Le costó al conjunto de Valero Rivera encontrar su ritmo, pero los aciertos empezaron a llegar mediado el primer acto. El tiempo empleado para atacar se reducía mientras las posibilidades de anotar se multiplicaban, y si la ventaja española no fue mayor en este periodo se debió a la brillante actuación del portero ruso, Oleg Grams, que poco más pudo hacer cuando España entró en combustión durante los últimos diez minutos del acto.

Fue un rato de juego que recordó al excelente partido contra Francia, con una defensa que robaba con suma facilidad, un Joseja Hombrados ejerciendo de primer asistente en los contragolpes y un ritmo muy alto en las transiciones ofensivas. Era, en definitiva, el momento de marcar un gol tras otro, la radiografía de un equipo que se había desatado.

La primera mitad llegó a su conclusión con ventaja de seis goles para el equipo nacional (17-11). En treinta minutos, España había mostrado sus dos caras: la oxidada ante una defensa férrea y la brillante cuando apretó los dientes y pudo correr el contragolpe en el que tan cómodo se encuentra.

El segundo acto discurría plácido, en un intercambio de goles que dejaba la diferencia con márgenes holgados favorables a la escuadra española. Sin embargo, de un cómodo 21-16 se pasó a un muy incierto 22-21 a falta de catorce minutos para la conclusión del choque. Las pérdidas de balón y los errores en el ataque español contribuyeron a recortar la diferencia. Ugalde, Cañellas y Aguinagalde hicieron acto de presencia y evitaron que el partido se apretara más todavía, alejando la posibilidad de tener que lamentar una irregularidad que el equipo todavía padece en algunas fases de los encuentros.

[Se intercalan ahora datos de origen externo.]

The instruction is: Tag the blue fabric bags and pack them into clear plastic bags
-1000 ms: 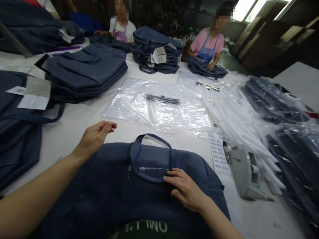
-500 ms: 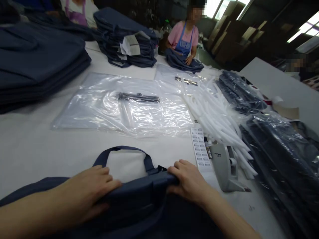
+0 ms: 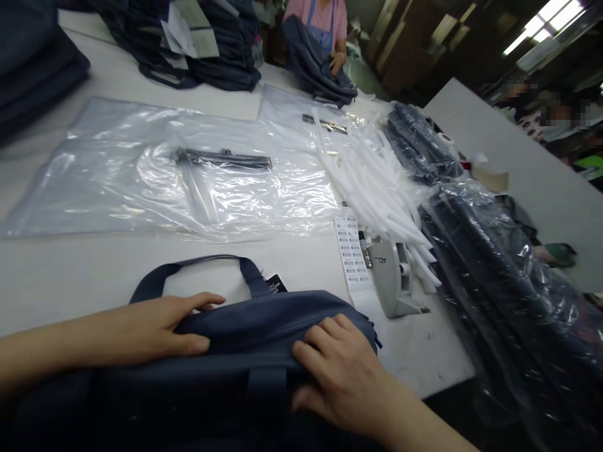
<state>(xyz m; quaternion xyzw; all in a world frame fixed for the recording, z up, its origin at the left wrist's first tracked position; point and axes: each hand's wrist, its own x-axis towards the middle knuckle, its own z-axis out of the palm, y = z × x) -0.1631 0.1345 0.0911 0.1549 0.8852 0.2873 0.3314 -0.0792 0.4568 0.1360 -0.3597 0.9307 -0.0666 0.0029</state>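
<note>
A dark navy bag (image 3: 264, 333) lies across the near edge of the table, its top facing up and a strap handle (image 3: 207, 258) looped out on the far side. A small black tag (image 3: 276, 283) hangs by the handle's base. My left hand (image 3: 164, 329) rests on the left of the bag's top, thumb and index finger stretched apart; its other fingers are partly hidden. With curled fingers over the upper edge and the thumb beneath, my right hand (image 3: 334, 370) grips the bag's near top edge.
Beyond the bag lie clear plastic bags (image 3: 127, 157), a barcode label sheet (image 3: 351, 251), a grey tape dispenser (image 3: 389, 276) and white tubes (image 3: 381, 188). Plastic-wrapped dark bags (image 3: 499, 263) lie at right. Stacked navy bags (image 3: 230, 44) stand behind, near a person in an apron (image 3: 323, 28).
My right hand has moved lower on the bag, onto its near top edge. The left hand's thumb and index finger have spread apart. The bag's top now faces up more, and the view has shifted.
</note>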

Con el marcador final de 30-27, la selección española puede pensar en su futuro más inmediato, la segunda fase, donde compartirá el grupo II con Hungría y Francia y se medirá a Eslovenia, Islandia y Croacia, su rival el próximo domingo. Esta segunda parte, en la que se guardan los resultados obtenidos en la primera, dilucidará los cuatro equipos que pasan a semfinales.